Object detection with Raspberry Pi and Python

Today we will discuss how to build a simple and cheap mobile object detector.
The purpose of this research is to determine if an object detection model on a cheap mobile device can be used for real-world tasks.

As a mobile platform, we use a Raspberry Pi 3 Model B. Raspberry Pi is a 35$ single-board computer, which means that the microprocessor, memory, wireless radios, and ports are all on one circuit board. The Pi is a Linux computer, so technically it can do everything a Linux computer can do, such as running email and Web servers, acting as network storage, or be used for OBJECT DETECTION. Unlike most computers with built-in hard drive or SSD storage options, the Pi’s OS is installed onto a microSD card, which is also where you’ll put all your files since the board doesn’t include any built-in storage (you can always add a USB hard drive, though). This structure makes it easy for you to expand the storage and switch between different operating systems by swapping out microSD cards.

Raspberry Pi 3

As the hardware part of our object detector, we used a Raspberry Pi 3 Model B and a Raspberry Pi Camera V2. We need Raspbian Stretch 9 installed, since TensorFlow 1.9 officially supports the Raspberry Pi if you are running Raspbian 9. We also need a microSD card, with at least 16 Gb of memory because building OpenCV can be a very memory hungry procedure.

Raspberry Pi with camera module V2

Object Detection Models

For our experiment, we had chosen the following models: tiny YOLO and SSD MobileNet lite.

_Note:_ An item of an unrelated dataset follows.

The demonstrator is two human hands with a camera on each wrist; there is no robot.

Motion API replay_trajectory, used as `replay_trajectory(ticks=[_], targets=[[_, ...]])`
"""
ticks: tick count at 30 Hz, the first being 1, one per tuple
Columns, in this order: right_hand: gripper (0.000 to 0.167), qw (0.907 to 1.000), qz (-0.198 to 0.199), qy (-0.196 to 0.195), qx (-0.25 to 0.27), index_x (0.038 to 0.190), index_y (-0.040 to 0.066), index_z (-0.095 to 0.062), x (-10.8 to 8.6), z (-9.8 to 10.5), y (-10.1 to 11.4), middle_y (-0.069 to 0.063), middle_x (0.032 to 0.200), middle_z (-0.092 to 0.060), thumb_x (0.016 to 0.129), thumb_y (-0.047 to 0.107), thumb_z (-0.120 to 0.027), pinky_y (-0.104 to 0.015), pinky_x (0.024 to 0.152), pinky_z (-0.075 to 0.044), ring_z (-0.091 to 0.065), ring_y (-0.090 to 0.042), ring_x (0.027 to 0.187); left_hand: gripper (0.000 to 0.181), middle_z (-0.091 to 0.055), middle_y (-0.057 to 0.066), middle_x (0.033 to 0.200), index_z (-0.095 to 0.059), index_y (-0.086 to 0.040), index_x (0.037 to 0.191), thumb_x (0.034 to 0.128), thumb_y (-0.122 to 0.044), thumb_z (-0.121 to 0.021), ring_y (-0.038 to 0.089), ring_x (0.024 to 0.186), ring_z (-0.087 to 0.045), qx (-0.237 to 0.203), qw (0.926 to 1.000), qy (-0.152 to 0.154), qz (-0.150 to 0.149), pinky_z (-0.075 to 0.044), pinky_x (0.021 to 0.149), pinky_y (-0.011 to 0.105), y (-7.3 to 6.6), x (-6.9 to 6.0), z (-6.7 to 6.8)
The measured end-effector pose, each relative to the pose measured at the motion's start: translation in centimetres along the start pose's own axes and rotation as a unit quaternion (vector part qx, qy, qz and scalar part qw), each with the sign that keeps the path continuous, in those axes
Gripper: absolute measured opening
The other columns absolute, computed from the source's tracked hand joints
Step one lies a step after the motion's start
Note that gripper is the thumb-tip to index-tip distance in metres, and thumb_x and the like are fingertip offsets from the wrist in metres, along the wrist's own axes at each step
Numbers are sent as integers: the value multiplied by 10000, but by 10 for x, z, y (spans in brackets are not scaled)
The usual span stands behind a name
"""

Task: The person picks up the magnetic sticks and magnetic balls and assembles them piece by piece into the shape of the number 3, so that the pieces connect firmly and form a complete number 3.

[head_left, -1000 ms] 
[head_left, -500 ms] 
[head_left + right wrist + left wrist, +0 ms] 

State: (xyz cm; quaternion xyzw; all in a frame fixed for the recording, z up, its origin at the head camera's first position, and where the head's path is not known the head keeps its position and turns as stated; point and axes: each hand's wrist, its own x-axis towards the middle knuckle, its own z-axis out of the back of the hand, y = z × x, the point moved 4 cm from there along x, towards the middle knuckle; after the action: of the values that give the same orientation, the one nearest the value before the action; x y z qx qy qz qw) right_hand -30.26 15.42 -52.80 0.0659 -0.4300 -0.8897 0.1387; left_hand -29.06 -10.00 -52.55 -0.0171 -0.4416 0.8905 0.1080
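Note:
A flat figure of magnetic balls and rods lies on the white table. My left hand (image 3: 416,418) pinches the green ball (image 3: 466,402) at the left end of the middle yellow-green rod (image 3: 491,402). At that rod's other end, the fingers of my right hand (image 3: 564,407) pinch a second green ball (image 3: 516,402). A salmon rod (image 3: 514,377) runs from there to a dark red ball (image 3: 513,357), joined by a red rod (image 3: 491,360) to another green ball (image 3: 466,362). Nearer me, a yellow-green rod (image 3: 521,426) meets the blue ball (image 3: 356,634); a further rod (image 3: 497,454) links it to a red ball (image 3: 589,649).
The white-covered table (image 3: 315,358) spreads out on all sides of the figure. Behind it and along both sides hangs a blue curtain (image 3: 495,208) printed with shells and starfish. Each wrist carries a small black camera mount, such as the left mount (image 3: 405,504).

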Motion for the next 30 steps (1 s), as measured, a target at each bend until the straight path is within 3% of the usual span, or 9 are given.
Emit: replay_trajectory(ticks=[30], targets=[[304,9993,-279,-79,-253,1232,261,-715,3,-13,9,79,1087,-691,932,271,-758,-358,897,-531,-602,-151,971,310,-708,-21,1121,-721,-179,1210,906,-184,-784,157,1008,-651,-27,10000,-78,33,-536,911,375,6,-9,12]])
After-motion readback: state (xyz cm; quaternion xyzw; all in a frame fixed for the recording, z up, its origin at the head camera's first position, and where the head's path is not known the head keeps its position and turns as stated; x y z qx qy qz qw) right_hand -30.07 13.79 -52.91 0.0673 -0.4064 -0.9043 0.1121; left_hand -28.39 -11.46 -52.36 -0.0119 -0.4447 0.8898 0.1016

You only look once (YOLO) is a state-of-the-art, real-time object detection system implemented on Darknet. Prior detection systems repurpose classifiers or localizers to perform detection. They apply the model to an image at multiple locations and scales. High scoring regions of the image are considered detections. This model has several advantages over classifier-based systems. It looks at the whole image at test time so its predictions are informed by a global context in the image. It also makes predictions with a single network evaluation unlike systems like R-CNN which require thousands for a single image.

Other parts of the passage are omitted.